* Work to be completed: Pictures must not appear; the answer is exactly the lines from the one that holds "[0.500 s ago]" through the end of the material.
※
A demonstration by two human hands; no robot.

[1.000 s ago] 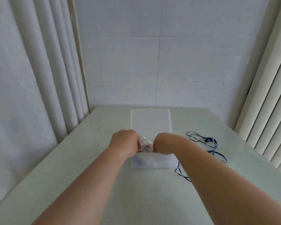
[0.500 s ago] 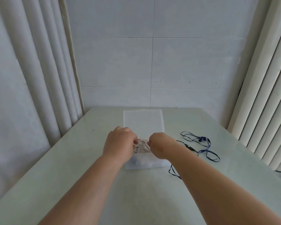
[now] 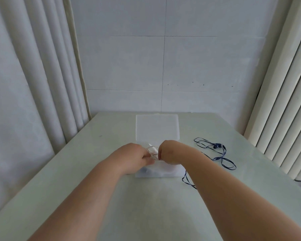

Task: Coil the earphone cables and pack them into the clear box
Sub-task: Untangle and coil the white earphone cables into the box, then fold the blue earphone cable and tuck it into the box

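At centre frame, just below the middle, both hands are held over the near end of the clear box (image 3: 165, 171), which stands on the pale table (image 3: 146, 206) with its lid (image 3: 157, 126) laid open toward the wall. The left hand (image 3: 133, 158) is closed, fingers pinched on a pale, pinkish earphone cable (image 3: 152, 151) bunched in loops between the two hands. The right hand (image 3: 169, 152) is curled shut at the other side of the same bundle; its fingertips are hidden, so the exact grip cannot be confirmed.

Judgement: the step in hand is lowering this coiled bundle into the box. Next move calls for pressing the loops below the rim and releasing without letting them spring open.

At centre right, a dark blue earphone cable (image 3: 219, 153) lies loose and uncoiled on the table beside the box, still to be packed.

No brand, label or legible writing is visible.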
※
* Answer to the problem:
[0.500 s ago] 
[now] 

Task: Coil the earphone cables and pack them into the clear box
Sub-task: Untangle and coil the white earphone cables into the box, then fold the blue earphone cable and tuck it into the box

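At centre frame, just below the middle, both hands are held over the near end of the clear box (image 3: 165, 171), which stands on the pale table (image 3: 146, 206) with its lid (image 3: 157, 126) laid open toward the wall. The left hand (image 3: 133, 158) is closed, fingers pinched on a pale, pinkish earphone cable (image 3: 152, 151) bunched in loops between the two hands. The right hand (image 3: 169, 152) is curled shut at the other side of the same bundle; its fingertips are hidden, so the exact grip cannot be confirmed.

Judgement: the step in hand is lowering this coiled bundle into the box. Next move calls for pressing the loops below the rim and releasing without letting them spring open.

At centre right, a dark blue earphone cable (image 3: 219, 153) lies loose and uncoiled on the table beside the box, still to be packed.

No brand, label or legible writing is visible.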

This answer is finished.